# Task goal
Begin at the line below that has "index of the". Stop after the line that has "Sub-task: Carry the", repeating each line exactly and leaving out the pictures.

(Dataset records)
----

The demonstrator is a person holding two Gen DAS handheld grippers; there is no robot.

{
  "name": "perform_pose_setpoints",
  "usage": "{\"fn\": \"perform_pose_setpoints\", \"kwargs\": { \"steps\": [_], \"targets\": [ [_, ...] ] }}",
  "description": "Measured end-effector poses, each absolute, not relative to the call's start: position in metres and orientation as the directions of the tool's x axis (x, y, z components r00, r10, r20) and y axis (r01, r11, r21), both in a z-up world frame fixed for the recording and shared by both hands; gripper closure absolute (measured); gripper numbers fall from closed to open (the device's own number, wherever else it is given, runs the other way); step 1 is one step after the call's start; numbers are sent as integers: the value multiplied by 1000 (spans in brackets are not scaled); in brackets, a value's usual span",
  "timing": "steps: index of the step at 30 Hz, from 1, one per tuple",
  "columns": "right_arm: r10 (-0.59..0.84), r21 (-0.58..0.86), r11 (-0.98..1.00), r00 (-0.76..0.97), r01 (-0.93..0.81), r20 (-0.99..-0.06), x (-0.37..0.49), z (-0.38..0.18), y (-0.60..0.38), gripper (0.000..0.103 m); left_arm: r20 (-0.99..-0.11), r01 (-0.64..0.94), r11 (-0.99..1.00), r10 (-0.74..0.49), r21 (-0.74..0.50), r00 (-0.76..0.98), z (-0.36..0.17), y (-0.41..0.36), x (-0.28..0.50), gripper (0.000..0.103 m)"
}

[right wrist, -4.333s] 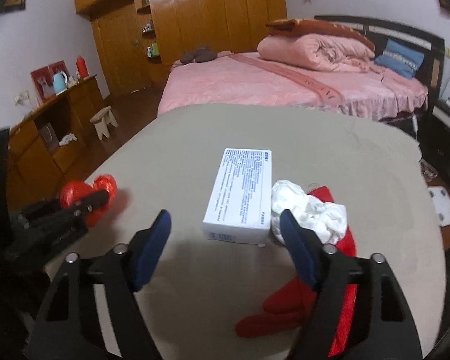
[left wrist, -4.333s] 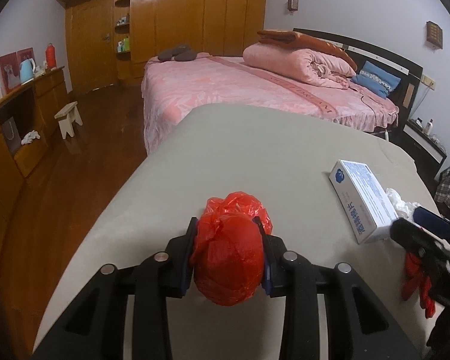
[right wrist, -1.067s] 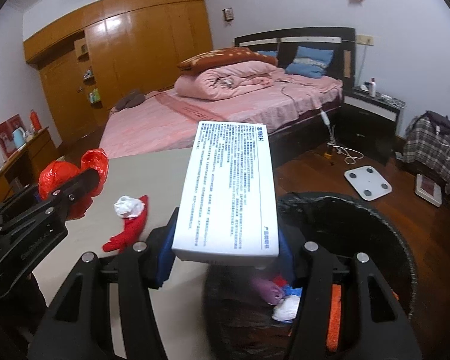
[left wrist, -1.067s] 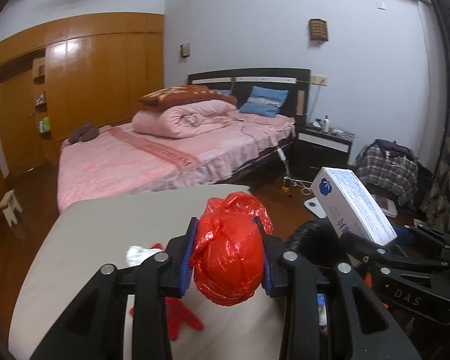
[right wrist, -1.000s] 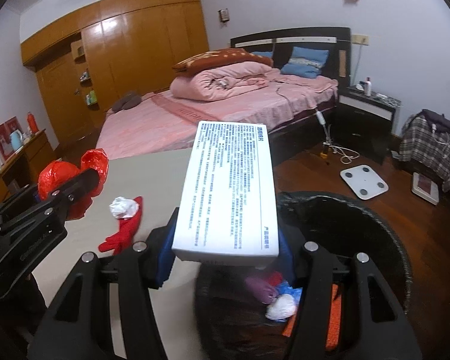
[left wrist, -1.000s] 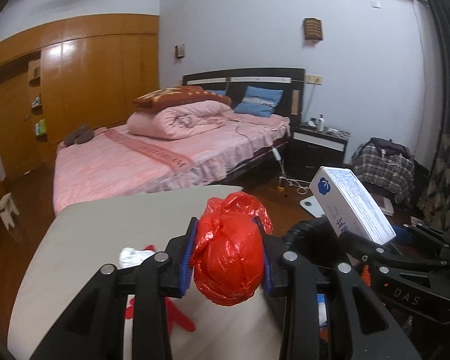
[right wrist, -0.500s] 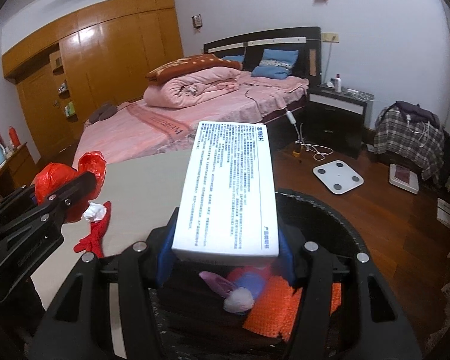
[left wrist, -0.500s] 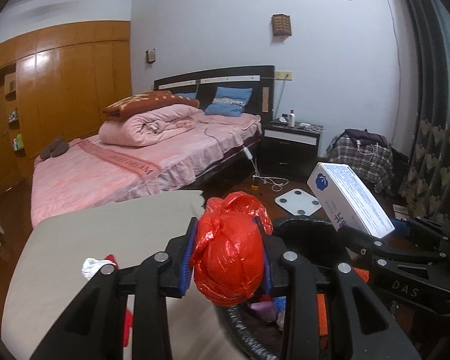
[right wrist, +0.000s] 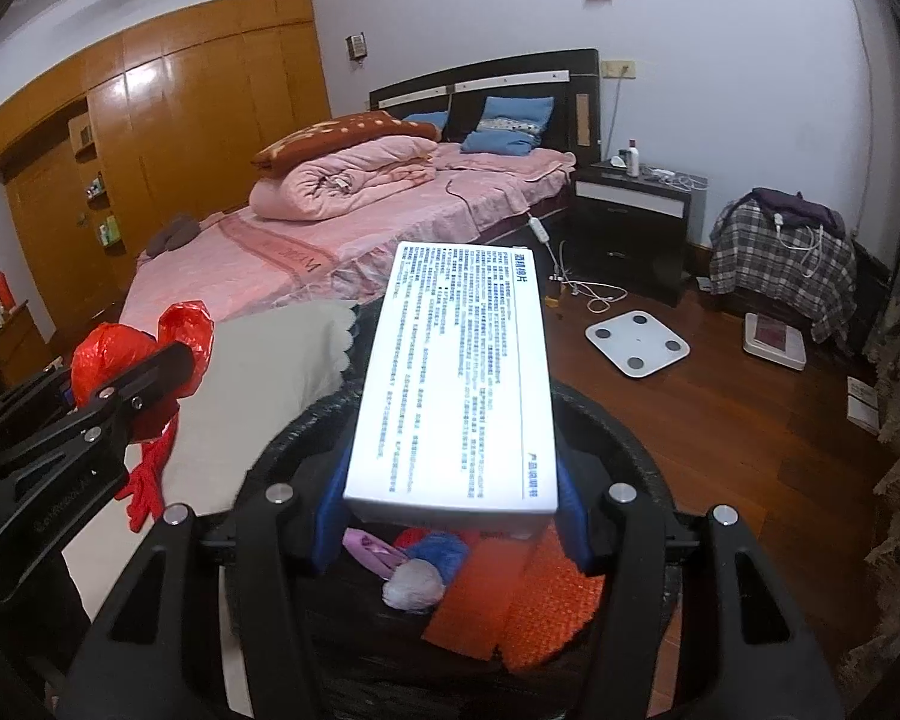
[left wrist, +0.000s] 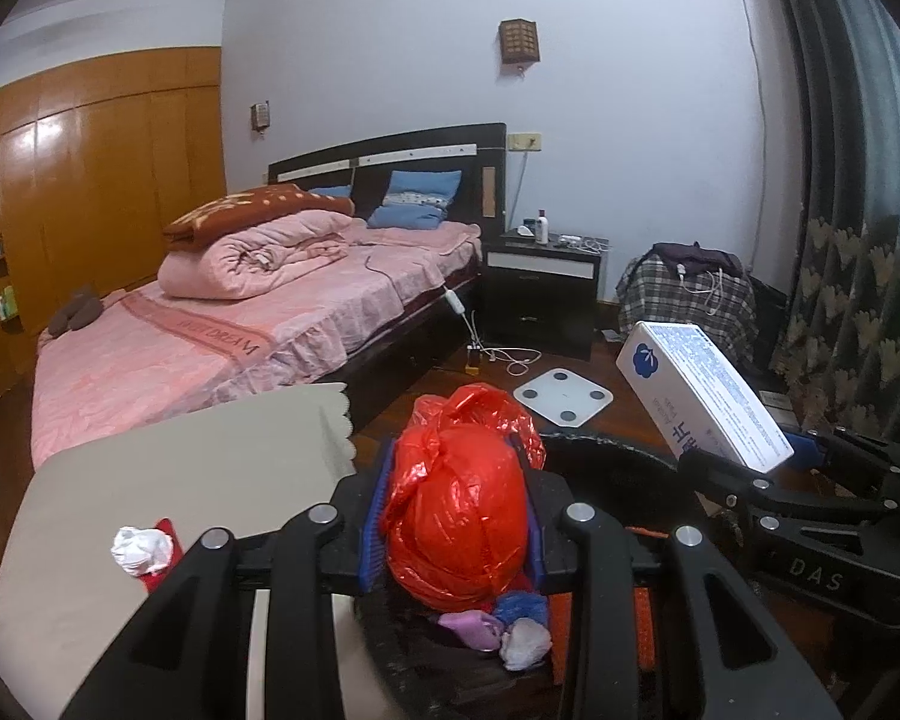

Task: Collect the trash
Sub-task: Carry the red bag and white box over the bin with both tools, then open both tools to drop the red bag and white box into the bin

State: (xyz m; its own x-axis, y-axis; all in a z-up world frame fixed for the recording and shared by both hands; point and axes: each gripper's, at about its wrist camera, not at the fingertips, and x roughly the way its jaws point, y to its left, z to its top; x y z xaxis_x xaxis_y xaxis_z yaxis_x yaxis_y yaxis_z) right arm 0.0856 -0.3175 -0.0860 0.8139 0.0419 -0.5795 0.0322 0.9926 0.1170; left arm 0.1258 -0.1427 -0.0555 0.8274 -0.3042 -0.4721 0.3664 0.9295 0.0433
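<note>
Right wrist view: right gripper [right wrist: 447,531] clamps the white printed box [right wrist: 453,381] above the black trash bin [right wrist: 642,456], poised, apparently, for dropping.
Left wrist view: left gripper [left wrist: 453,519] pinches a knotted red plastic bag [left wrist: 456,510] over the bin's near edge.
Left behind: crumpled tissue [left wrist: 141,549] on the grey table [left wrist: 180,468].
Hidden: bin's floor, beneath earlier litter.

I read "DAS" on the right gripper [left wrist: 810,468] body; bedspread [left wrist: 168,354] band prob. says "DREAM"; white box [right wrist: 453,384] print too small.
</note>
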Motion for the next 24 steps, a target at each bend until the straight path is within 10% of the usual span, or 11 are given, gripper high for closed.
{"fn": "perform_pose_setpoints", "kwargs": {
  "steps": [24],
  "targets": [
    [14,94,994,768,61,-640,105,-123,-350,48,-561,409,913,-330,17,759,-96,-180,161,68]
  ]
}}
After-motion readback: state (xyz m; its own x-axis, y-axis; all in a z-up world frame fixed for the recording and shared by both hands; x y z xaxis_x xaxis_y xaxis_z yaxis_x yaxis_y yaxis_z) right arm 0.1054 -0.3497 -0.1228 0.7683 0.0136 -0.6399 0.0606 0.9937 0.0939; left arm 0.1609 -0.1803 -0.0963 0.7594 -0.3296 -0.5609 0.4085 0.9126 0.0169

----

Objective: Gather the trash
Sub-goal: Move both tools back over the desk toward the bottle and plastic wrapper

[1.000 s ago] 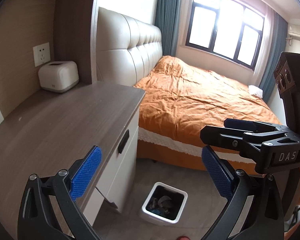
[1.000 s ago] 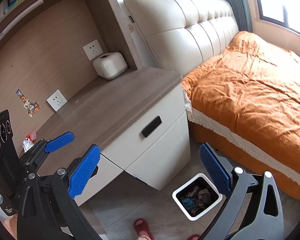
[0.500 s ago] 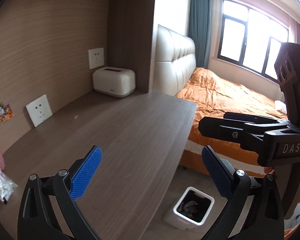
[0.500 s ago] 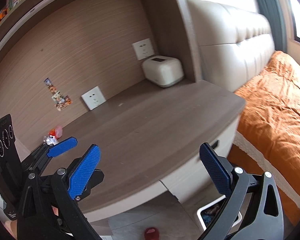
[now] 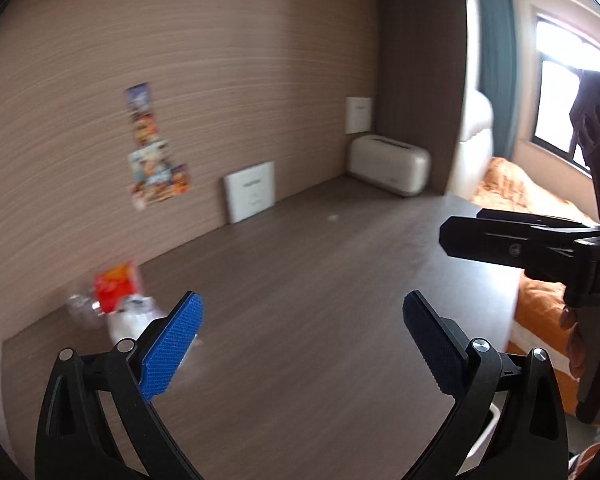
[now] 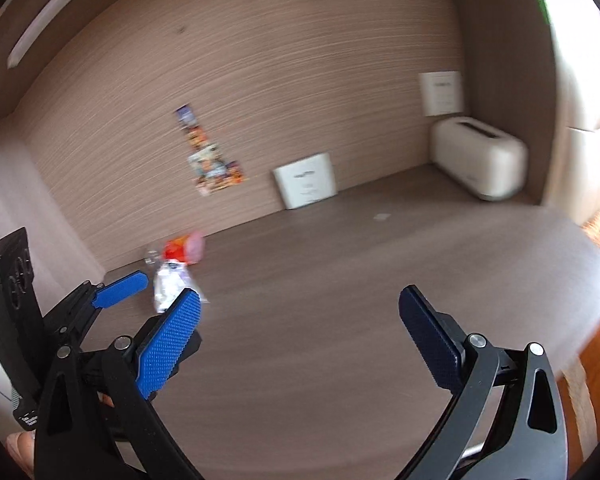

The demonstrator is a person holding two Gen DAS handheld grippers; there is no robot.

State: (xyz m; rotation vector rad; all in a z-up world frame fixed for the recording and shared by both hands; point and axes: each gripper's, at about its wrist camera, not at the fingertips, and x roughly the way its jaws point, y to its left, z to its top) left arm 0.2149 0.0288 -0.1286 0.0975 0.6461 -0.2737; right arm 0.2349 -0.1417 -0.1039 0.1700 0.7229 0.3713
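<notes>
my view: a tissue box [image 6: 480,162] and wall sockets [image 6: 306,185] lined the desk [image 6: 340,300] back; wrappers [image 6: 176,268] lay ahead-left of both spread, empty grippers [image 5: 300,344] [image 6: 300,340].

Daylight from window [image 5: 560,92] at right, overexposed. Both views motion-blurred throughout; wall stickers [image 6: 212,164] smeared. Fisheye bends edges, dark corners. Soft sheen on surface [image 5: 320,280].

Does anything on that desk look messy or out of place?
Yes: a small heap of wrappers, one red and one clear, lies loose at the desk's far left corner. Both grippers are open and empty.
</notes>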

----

# Task answer
  "timing": "steps: index of the step at 30 Hz, from 1, one per tuple",
  "columns": "right_arm: r10 (-0.59..0.84), r21 (-0.58..0.86), r11 (-0.98..1.00), r00 (-0.76..0.97), r01 (-0.93..0.81), r20 (-0.99..-0.06), x (-0.37..0.49), z (-0.38..0.18), y (-0.60..0.38), gripper (0.000..0.103 m); left_arm: r20 (-0.99..-0.11), r01 (-0.64..0.94), r11 (-0.99..1.00), r10 (-0.74..0.49), r21 (-0.74..0.50), r00 (-0.76..0.98), z (-0.36..0.17), y (-0.41..0.36), x (-0.28..0.50), gripper (0.000..0.103 m)"
}

[right wrist, -4.333s] 
[left wrist, -4.333s] 
[right wrist, -1.067s] 
[left wrist, -1.067s] 
[right wrist, -1.000s] 
[left wrist, -1.000s] 
[right wrist, -0.500s] 
[left wrist, -0.500s] 
[right wrist, +0.000s] 
[left wrist, +0.000s] 

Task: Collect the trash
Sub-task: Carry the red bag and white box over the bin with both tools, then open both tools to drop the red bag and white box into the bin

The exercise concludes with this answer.